:: Dataset records ::

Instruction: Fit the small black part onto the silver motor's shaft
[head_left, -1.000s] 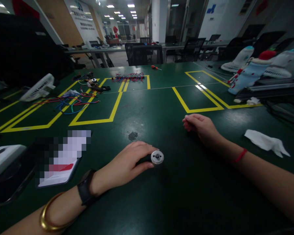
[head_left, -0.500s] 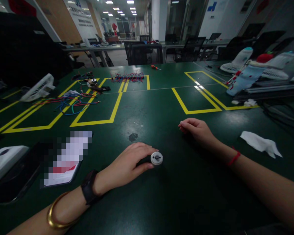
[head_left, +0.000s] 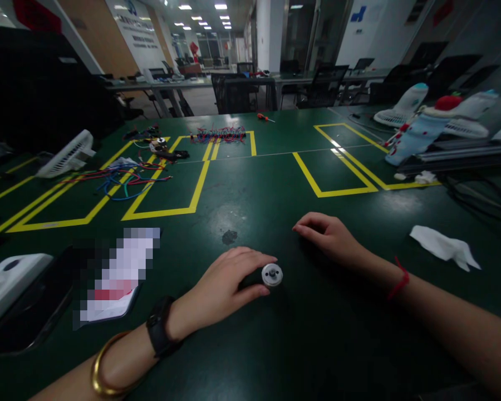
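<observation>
A small round motor (head_left: 272, 274), with a silver end face, a central shaft and two small holes, is near the middle of the table. The thumb and index finger of my left hand (head_left: 223, 284) close around its sides from the left. Its body below the face is mostly hidden. Farther right, my right hand (head_left: 328, 236) rests low over the table, fingers curled with the tips close together. Nothing shows between them. A black watch and a gold bangle are on my left wrist and forearm, a red string on my right wrist.
A phone (head_left: 125, 306) lies left of my left hand. White tissue (head_left: 442, 248) is on the right. Farther back are loose wires (head_left: 129, 184), a wire bundle (head_left: 221, 135), a screwdriver (head_left: 264, 117), white fans (head_left: 67, 156) and a blue bottle (head_left: 417, 136). Yellow tape marks the green table.
My right hand has shifted slightly left and down toward the motor. My left hand and the motor sit slightly farther right, with the fingertips farther along the motor's sides.
</observation>
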### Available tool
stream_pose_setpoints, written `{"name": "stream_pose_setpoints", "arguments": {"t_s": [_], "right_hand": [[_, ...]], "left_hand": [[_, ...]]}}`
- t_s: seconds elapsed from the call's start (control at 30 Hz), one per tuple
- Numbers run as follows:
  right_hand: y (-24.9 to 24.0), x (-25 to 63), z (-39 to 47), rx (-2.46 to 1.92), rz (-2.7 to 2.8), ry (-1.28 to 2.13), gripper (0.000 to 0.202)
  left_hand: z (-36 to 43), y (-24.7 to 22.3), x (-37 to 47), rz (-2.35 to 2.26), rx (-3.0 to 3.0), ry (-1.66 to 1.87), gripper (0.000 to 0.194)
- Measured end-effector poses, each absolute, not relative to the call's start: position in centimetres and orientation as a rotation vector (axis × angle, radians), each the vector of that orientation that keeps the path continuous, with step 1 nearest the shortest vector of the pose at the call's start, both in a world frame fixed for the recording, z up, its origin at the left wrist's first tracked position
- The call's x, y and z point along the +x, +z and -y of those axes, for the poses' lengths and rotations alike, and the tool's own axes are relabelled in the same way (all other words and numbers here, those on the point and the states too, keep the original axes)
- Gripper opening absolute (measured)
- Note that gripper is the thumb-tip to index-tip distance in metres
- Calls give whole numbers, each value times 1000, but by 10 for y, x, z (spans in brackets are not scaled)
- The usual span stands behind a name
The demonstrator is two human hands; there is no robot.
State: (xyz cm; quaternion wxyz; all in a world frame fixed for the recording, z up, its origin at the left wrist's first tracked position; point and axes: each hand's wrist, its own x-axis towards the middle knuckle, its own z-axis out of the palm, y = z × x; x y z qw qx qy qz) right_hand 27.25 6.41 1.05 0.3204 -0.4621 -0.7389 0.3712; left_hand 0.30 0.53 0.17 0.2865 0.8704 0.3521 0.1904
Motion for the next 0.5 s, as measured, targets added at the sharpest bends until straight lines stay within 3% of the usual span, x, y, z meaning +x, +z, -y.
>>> {"name": "stream_pose_setpoints", "arguments": {"t_s": [0.07,0.17,0.33,0.5], "right_hand": [[20,262,-53,-1087,2053,979,11],[35,247,-34,-825,2246,877,16],[40,233,-19,-791,2369,640,14],[43,238,-25,-805,2208,716,7]], "left_hand": [[-6,1,3,-910,2346,500,40],[-5,1,2,-892,2350,512,38],[-3,1,1,-886,2345,544,40],[-5,1,1,-873,2351,545,38]]}}
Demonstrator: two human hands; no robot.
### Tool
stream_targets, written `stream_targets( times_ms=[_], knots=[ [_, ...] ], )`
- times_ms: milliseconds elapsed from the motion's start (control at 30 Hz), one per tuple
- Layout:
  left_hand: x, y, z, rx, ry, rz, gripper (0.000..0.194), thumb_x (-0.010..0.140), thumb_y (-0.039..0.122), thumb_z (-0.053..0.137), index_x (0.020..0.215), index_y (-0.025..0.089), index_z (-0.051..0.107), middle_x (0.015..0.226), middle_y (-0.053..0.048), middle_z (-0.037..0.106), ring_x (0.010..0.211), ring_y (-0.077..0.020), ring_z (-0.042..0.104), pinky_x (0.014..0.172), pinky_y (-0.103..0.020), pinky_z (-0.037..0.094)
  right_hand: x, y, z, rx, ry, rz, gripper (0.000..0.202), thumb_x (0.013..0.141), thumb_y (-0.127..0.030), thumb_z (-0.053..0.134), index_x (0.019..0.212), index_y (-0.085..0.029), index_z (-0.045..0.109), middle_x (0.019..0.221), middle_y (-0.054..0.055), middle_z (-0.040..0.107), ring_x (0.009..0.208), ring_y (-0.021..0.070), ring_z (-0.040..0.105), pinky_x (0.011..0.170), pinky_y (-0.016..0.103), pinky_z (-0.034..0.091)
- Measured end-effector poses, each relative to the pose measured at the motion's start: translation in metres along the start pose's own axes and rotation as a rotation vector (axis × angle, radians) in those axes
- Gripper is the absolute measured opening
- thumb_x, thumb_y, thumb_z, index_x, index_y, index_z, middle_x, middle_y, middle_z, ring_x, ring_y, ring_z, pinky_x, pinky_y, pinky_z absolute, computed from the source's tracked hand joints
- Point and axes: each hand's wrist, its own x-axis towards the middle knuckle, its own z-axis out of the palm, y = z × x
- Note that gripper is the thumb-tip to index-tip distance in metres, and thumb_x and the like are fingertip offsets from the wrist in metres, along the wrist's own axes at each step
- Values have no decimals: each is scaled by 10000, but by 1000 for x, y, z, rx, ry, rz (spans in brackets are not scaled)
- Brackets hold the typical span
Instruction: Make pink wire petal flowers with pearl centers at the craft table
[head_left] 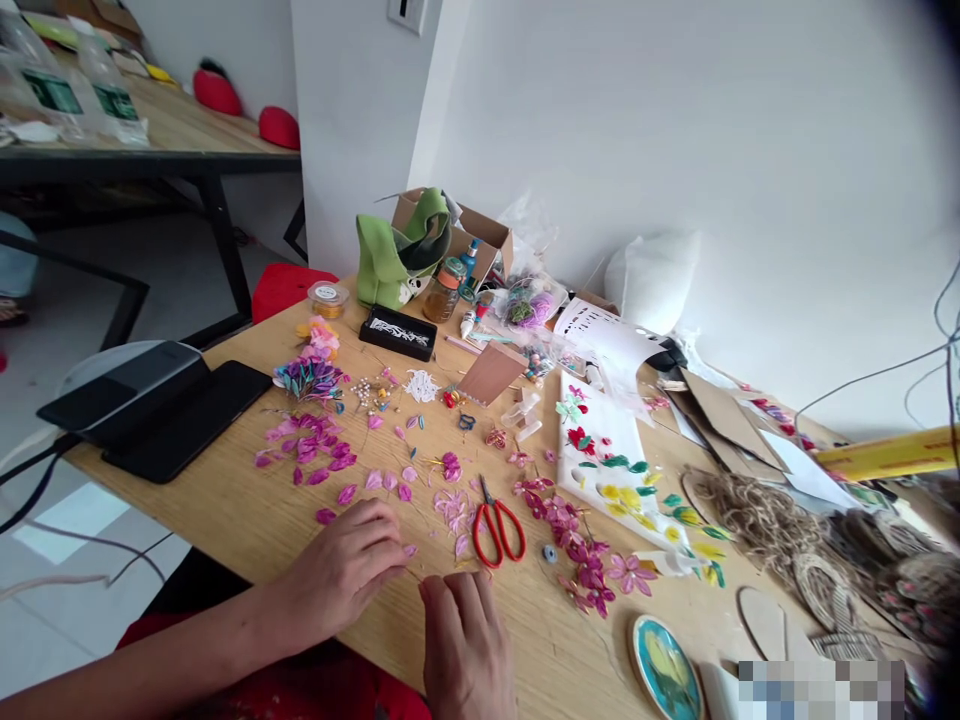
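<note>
Red scissors (490,506), one; hands (352,565) (466,640), two

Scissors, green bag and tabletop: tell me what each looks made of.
Scissors: grey blades, likely metal by their dull sheen; smooth, evenly red handles, probably plastic or coated.
Green bag: matte, thick cloth, possibly felt, as it bends in soft folds.
Tabletop: smooth pale wood or laminate, judging by its faint grain.

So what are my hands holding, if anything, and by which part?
Apparently a thin wire, pinched at either end of its short visible stretch by the left hand and right hand.
</note>
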Motion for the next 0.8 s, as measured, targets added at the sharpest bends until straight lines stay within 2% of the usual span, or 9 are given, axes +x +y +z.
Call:
stream_targets(
  times_ms=[133, 233, 333, 467, 667, 800],
  knots=[
    [-3, 2, -4, 66, 37, 66, 187, 917, 70, 467, 927, 153, 634, 824, -57, 642, 863, -197, 547, 781, -336, 492, 1, 0, 1, 31, 108, -33, 131, 929, -169, 496, 1011, -190, 595, 825, 72, 632, 736, 192, 585, 656, 314, 482],
    [-5, 5, -11, 126, 42, 146, 191, 896, 29, 471, 950, 134, 620, 864, -64, 654, 891, -199, 551, 830, -339, 487, 2, 0, 3, 50, 186, -76, 270, 879, -195, 618, 1145, -169, 579, 924, 108, 667, 870, 227, 622, 742, 351, 519],
    [-5, 8, -16, 143, 46, 196, 193, 890, 22, 472, 980, 120, 612, 888, -70, 662, 915, -198, 555, 865, -329, 484, 3, -2, 6, 80, 231, -70, 332, 872, -109, 601, 1194, -183, 576, 934, 104, 682, 900, 230, 638, 760, 360, 526],
    [-5, 10, -18, 129, 72, 210, 198, 896, 34, 455, 980, 130, 607, 878, -68, 663, 908, -200, 571, 854, -330, 498, 2, -3, 8, 140, 243, -104, 323, 889, -59, 539, 1178, -192, 593, 919, 100, 691, 880, 219, 650, 746, 359, 534],
    [-7, 9, -16, 115, 86, 196, 197, 894, 43, 457, 969, 150, 605, 864, -59, 668, 892, -196, 587, 841, -328, 512, 3, -4, 5, 174, 243, -148, 297, 878, -47, 547, 1140, -173, 606, 886, 99, 697, 849, 212, 659, 745, 351, 538],
    [-9, 8, -15, 125, 96, 200, 181, 878, 28, 480, 956, 140, 598, 860, -61, 660, 900, -197, 580, 833, -331, 514, 11, -8, 2, 187, 273, -149, 228, 859, -27, 552, 1043, -139, 626, 832, 95, 687, 793, 197, 652, 698, 325, 535]
  ],
)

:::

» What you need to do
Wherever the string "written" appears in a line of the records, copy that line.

» Result
stream_pose_setpoints, written `{"name": "stream_pose_setpoints", "arguments": {"t_s": [_], "right_hand": [[_, ...]], "left_hand": [[_, ...]]}}`
stream_targets, written `stream_targets( times_ms=[_], knots=[ [_, ...] ], )`

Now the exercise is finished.